TASK STATEMENT: Word-for-word transcription: reproduce all of the data, but not the pictures.

━━━━━━━━━━━━━━━━━━━━

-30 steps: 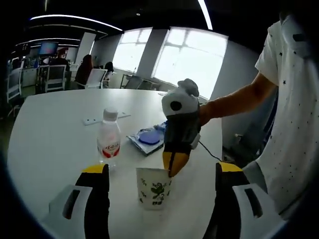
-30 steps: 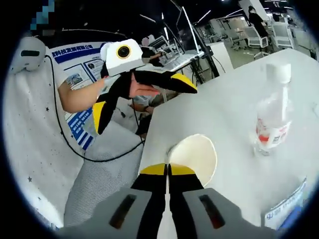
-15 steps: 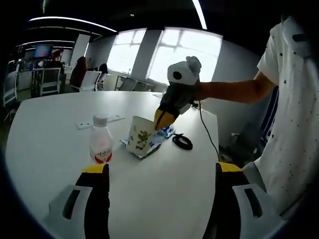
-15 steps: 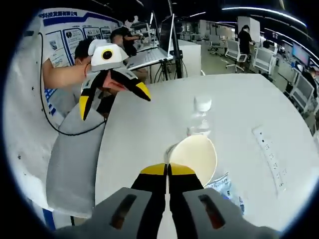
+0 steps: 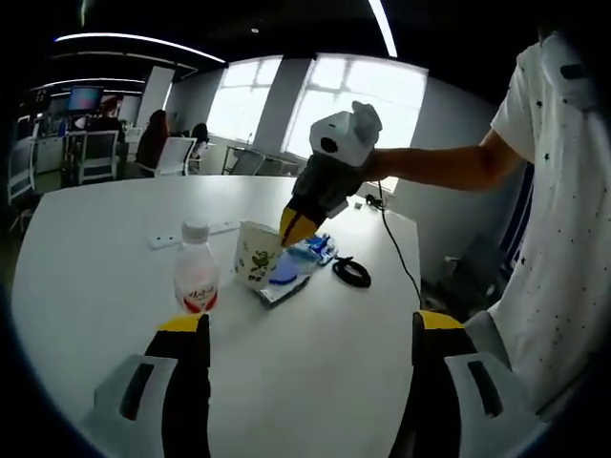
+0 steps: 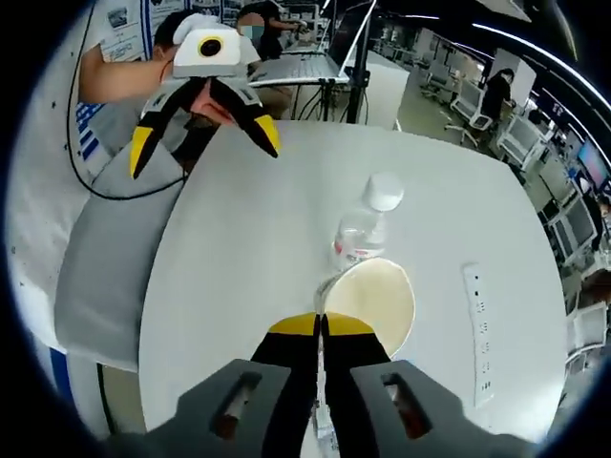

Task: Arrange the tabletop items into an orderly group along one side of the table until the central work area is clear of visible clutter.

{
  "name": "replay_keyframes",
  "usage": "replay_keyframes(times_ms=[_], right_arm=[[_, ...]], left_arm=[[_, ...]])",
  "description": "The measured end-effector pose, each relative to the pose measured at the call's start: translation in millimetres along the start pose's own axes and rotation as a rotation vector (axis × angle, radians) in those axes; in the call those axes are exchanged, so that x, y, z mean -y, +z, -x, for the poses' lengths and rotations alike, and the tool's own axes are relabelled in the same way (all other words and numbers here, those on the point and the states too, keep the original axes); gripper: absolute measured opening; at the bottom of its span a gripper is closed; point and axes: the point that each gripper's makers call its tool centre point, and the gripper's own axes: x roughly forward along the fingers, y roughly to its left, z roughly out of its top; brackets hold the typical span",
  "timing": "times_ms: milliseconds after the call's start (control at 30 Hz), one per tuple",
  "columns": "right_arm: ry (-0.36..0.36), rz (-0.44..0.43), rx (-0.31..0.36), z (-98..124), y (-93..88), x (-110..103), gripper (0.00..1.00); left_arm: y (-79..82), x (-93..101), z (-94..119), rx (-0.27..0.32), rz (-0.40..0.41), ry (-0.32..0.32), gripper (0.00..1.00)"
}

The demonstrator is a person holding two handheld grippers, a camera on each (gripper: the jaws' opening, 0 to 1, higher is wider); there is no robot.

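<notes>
My right gripper (image 6: 322,329) is pinched on the paper cup (image 5: 256,254) rim, carrying it just above the blue packet (image 5: 289,272), water bottle (image 5: 195,278) beside; my left gripper (image 5: 301,329) gapes wide — well back, empty.

Office chairs (image 5: 95,153) and bright windows (image 5: 363,119) beyond the table.

No lettering can be read: the clear plastic bottle's red-and-white label (image 5: 195,282) and the blue wall posters (image 6: 116,21) are too blurred.
</notes>
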Motion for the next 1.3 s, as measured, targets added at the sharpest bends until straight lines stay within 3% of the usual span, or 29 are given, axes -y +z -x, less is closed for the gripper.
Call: replay_keyframes(times_ms=[333,500,833,1200,1300], right_arm=[[0.008,0.188,-0.144,-34.7,-22.1,7.4,0.00],[0.015,0.234,-0.163,-52.2,-26.9,8.3,0.00],[0.036,0.229,-0.166,-71.7,-32.6,9.4,0.00],[0.048,0.221,-0.175,-76.4,-37.3,6.4,0.00],[0.047,0.203,-0.163,-76.3,-35.9,6.2,0.05]], left_arm=[[-3.9,-5.0,2.6,0.002,0.016,0.011,0.89],[-7.8,-7.5,3.8,-0.001,0.025,0.017,0.89],[-13.0,-12.5,5.2,-0.001,0.042,0.026,0.88],[-15.0,-15.1,3.7,-0.001,0.046,0.027,0.89],[-15.1,-15.1,3.0,-0.004,0.045,0.026,0.89]])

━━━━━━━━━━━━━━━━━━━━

ANSWER TO THE PROBLEM:
-30 steps: 
-30 steps: 
-15 steps: 
-15 steps: 
+0 steps: 
+0 steps: 

Task: Arrange the tabletop items into an orderly group along one side of the table until the central work area is clear of visible clutter.

{
  "name": "replay_keyframes",
  "usage": "replay_keyframes(times_ms=[_], right_arm=[[_, ...]], left_arm=[[_, ...]])",
  "description": "The measured end-effector pose, each relative to the pose measured at the call's start: translation in millimetres along the start pose's own axes and rotation as a rotation vector (axis × angle, radians) in those axes; in the call those axes are exchanged, so that x, y, z mean -y, +z, -x, for the poses' lengths and rotations alike, and the tool's own axes are relabelled in the same way (all other words and numbers here, those on the point and the states too, keep the original axes); gripper: absolute measured opening; at the bottom of its span a gripper is closed; point and axes: the point that each gripper's makers call its tool centre point, and the gripper's own axes: x roughly forward along the fingers, y roughly to its left, z roughly out of its top; brackets hold the typical span",
  "timing": "times_ms: milliseconds after the call's start (control at 30 Hz), one per tuple",
  "columns": "right_arm: ry (-0.36..0.36), rz (-0.44..0.43), rx (-0.31..0.36), z (-98..124), y (-93..88), x (-110..103), gripper (0.00..1.00); left_arm: y (-79..82), x (-93..101), z (-94..119), rx (-0.27..0.32), rz (-0.40..0.41), ry (-0.32..0.32), gripper (0.00..1.00)"
}

The demonstrator is a person holding two handheld grippers, a camera on each (gripper: the jaws' opening, 0 to 1, higher is wider); there is no robot.

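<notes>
My right gripper (image 6: 322,329) is pinched on the paper cup (image 5: 256,254) rim, carrying it just above the blue packet (image 5: 289,272), water bottle (image 5: 195,278) beside; my left gripper (image 5: 301,329) gapes wide — well back, empty.

Office chairs (image 5: 95,153) and bright windows (image 5: 363,119) beyond the table.

No lettering can be read: the clear plastic bottle's red-and-white label (image 5: 195,282) and the blue wall posters (image 6: 116,21) are too blurred.
</notes>
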Motion for the next 1.3 s, as measured, targets added at the sharpest bends until straight lines stay within 3% of the usual span, or 29 are given, axes -y +z -x, less is closed for the gripper.
Call: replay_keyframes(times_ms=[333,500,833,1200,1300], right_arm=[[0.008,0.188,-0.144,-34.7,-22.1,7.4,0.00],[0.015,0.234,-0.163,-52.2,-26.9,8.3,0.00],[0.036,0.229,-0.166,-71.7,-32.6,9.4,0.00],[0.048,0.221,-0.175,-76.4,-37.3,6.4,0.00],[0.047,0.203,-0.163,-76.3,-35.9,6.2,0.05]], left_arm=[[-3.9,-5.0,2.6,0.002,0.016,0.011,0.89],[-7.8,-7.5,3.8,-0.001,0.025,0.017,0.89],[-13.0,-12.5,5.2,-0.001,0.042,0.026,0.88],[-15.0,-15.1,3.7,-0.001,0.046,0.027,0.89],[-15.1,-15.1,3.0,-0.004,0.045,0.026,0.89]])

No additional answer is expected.